Derek Jones from The Shape of Code

A fault is experienced in software when there is a mistake in the code, and a program is fed the input values needed for this mistake to generate faulty behavior.

There is suggestive evidence that the distribution of coding mistakes and inputs generating fault experiences both have an influence of fault discovery.

How might these coding mistakes be found?

Testing is one technique, it involves feeding inputs into a program and checking the resulting behavior. What are ‘good’ input values, i.e., values most likely to discover problems? There is no shortage of advice for manually writing tests, suggesting how to select input values, but automatic generation of inputs is often somewhat random (relying on quantity over quality).

Probabilistic grammar driven test generators are trivial to implement. The hard part is tuning the rules and the probability of them being applied.

In most situations an important design aim, when creating a grammar, is to have one rule for each construct, e.g., all arithmetic, logical and boolean expressions are handled by a single expression rule. When generating tests, it does not always make sense to follow this rule; for instance, logical and boolean expressions are much more common in conditional expressions (e.g., controlling an if-statement), than other contexts (e.g., assignment). If the intent is to mimic typical user input values, then the probability of generating a particular kind of binary operator needs to be context dependent; this might be done by having context dependent rules or by switching the selection probabilities by context.

Given a grammar for a program’s input (e.g., the language grammar used by a compiler), decisions have to be made about the probability of each rule triggering. One way of obtaining realistic values is to parse existing input, counting the number of times each rule triggers. Manually instrumenting a grammar to do this is a tedious process, but tool support is now available.

Once a grammar has been instrumented with probabilities, it can be used to generate tests.

Probabilities based on existing input will have the characteristics of that input.

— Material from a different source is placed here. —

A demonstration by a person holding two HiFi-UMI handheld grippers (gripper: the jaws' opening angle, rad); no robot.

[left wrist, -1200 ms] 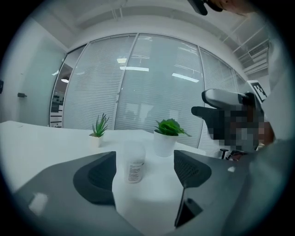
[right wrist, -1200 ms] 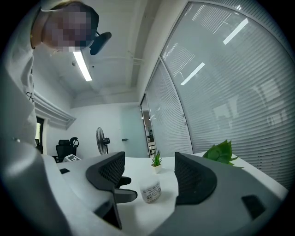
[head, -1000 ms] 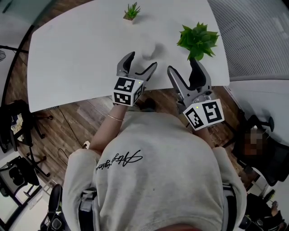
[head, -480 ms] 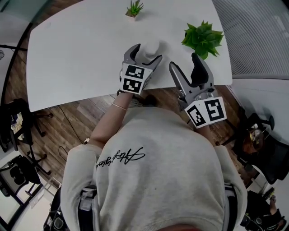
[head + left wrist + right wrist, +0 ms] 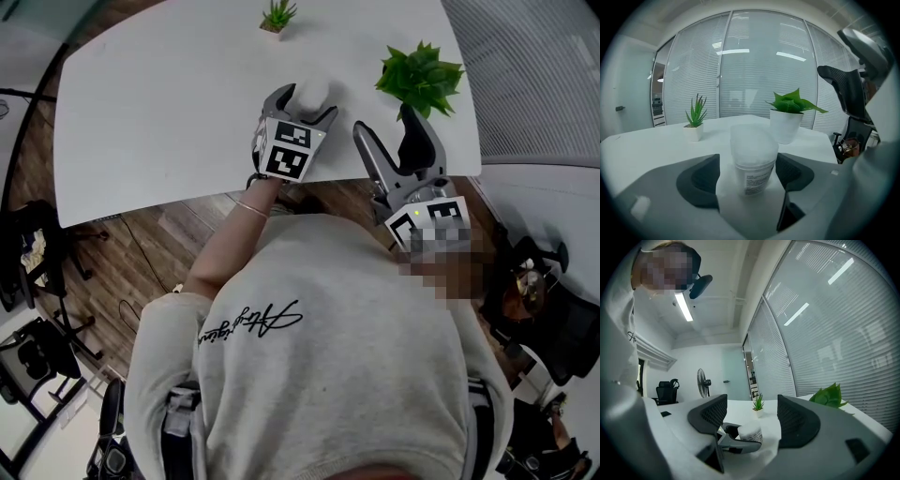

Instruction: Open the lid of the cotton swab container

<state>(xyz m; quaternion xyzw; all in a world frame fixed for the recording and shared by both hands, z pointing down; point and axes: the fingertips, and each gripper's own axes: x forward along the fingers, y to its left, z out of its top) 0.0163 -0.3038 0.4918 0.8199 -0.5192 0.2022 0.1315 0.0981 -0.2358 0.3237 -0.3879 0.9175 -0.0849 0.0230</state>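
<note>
Straddling the cotton swab container (image 5: pixel 752 159) with wide jaws, the left gripper (image 5: pixel 307 103) seemingly readies a steadying hold; the right gripper (image 5: pixel 385 122) hovers agape.

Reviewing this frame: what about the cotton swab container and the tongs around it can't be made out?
- Label print on the cotton swab container: left gripper view, too small and blurred to read.
- Contents: the frosted lid hides them in every view.
- Container's lower body: head view, covered by the left tongs.
- Whether either pad touches the container: left gripper view, unclear.
</note>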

A recent paper on this topic (which prompted this post) suggests inverting rule probabilities, so that common becomes rare and vice versa; the idea is that this will maximise the likelihood of a fault being experienced (the assumption is that rarely occurring input will exercise rarely executed code, and such code is more likely to contain mistakes than frequently executed code).

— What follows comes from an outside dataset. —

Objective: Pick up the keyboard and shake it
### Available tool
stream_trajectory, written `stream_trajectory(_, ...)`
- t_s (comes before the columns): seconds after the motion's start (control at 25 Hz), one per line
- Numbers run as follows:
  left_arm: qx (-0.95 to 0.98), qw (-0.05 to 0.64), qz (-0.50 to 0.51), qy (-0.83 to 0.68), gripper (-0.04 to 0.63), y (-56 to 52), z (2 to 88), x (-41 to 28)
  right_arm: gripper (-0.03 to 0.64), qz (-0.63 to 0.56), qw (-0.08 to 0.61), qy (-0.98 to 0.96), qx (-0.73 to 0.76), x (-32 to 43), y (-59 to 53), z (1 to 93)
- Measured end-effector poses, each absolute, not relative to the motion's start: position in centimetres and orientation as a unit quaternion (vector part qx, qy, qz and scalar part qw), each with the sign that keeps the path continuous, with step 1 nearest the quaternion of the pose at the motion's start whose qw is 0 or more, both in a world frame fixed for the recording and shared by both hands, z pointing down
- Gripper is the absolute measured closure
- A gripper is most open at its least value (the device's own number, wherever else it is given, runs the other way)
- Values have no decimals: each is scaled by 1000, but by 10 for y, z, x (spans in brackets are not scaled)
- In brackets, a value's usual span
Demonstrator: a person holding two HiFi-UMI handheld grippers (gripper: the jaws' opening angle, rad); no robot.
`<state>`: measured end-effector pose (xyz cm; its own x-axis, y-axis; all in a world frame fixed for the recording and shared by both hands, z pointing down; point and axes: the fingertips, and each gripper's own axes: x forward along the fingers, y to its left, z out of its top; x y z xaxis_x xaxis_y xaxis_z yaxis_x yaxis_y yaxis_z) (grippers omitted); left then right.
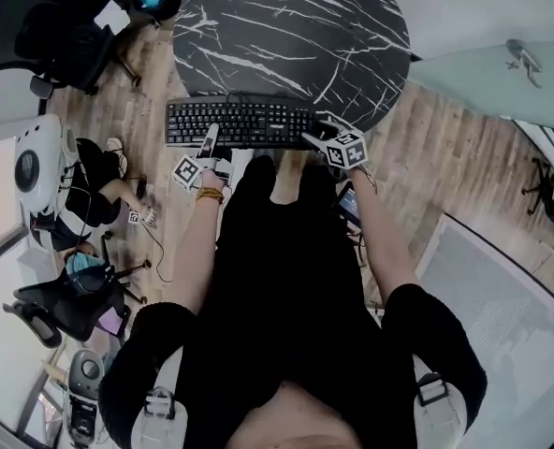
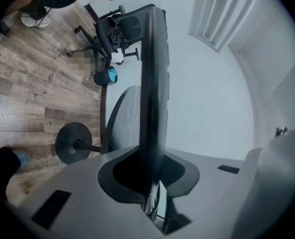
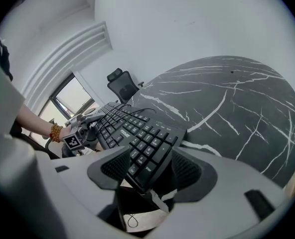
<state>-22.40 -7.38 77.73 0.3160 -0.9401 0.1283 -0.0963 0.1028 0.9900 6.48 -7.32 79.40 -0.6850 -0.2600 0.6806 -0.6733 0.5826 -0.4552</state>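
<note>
A black keyboard (image 1: pixel 240 122) lies along the near edge of the round black marble table (image 1: pixel 296 26). My left gripper (image 1: pixel 209 140) is shut on its front edge near the left end. In the left gripper view the keyboard (image 2: pixel 152 83) shows edge-on as a dark upright bar pinched between the jaws of the left gripper (image 2: pixel 155 183). My right gripper (image 1: pixel 314 140) holds the right end. In the right gripper view the keyboard's corner (image 3: pixel 137 138) sits between the pads of the right gripper (image 3: pixel 150 171), keys facing up, with the table top (image 3: pixel 227 103) behind.
Black office chairs stand at the far left (image 1: pixel 62 36) and near left (image 1: pixel 62 307) on the wood floor. A seated person's legs (image 1: pixel 99 190) show at the left. The table's round foot (image 2: pixel 73 143) rests on the floor. A pale partition (image 1: pixel 502 82) lies to the right.
</note>
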Motion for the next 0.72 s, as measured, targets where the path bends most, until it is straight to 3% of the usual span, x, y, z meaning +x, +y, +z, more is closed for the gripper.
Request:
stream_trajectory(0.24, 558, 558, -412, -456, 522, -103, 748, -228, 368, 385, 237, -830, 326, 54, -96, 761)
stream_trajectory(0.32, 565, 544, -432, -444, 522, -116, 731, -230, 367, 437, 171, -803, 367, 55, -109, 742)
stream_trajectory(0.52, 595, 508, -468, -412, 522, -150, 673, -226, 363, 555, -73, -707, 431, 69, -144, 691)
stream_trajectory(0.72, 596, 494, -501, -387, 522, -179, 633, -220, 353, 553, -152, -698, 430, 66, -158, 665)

I would go along with the assumption about rarely executed code having a greater probability of containing a mistake, but I don’t think this is the best test generation strategy.

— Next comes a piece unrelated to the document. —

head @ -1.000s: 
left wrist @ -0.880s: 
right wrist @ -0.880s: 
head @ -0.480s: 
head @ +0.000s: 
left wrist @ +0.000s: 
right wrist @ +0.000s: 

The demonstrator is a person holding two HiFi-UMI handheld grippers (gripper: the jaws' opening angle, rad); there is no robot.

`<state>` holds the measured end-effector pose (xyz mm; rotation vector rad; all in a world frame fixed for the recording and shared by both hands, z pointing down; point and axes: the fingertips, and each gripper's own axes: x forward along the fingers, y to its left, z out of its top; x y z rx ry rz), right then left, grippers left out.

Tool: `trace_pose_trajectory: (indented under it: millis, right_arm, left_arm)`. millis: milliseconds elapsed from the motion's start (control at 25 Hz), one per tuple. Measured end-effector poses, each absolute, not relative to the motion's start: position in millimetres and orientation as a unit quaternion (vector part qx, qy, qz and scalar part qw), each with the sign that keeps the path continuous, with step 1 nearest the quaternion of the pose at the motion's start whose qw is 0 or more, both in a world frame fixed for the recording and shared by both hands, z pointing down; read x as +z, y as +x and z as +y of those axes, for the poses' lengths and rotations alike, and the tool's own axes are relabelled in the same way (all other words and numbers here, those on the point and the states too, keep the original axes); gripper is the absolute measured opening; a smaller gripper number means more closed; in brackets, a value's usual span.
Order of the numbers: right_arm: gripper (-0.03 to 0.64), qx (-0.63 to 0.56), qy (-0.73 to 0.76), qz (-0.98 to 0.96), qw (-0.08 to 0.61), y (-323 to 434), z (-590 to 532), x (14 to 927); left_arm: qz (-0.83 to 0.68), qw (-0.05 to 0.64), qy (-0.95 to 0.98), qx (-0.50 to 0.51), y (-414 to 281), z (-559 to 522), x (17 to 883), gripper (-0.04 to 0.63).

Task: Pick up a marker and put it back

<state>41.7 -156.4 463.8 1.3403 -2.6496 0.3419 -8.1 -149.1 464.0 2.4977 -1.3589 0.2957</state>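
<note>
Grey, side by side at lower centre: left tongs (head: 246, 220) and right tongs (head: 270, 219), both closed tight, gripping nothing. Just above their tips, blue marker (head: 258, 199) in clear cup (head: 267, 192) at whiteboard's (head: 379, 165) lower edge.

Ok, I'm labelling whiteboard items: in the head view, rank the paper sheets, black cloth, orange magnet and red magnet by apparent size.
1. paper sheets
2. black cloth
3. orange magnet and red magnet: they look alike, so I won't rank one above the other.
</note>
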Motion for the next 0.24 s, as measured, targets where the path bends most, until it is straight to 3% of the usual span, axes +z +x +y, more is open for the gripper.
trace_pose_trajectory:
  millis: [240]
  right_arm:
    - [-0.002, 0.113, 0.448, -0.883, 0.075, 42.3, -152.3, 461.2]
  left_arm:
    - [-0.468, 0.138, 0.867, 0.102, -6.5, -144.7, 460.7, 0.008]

Companies are only interested in fixing the coding mistakes that are likely to result of a fault being experienced by a customer. It is a waste of resources to fix a mistake that will never result in a fault experienced by a customer.

What input is likely to interact with coding mistakes to be the root cause of faults experienced by a customer? I have no good answer to this question. But, given there are customer input contains patterns (at least in the world of source code, and I’m told in other application domains), I would generate test cases that are very similar to existing input, but with one sub-characteristic changed.

In the academic world the incentive is to publish papers reporting loads-of-faults-found, the more the merrier. Papers reporting only a few faults are obviously using inferior techniques. I understand this incentive, but fixing problems costs money and companies want a customer oriented rationale before they will invest in fixing problems before they are reported.

The availability of tools that automate the profiling of a program’s existing input, followed by the generation of input having slightly, or very, different characteristics make it easier to answer some very tough questions about program behavior.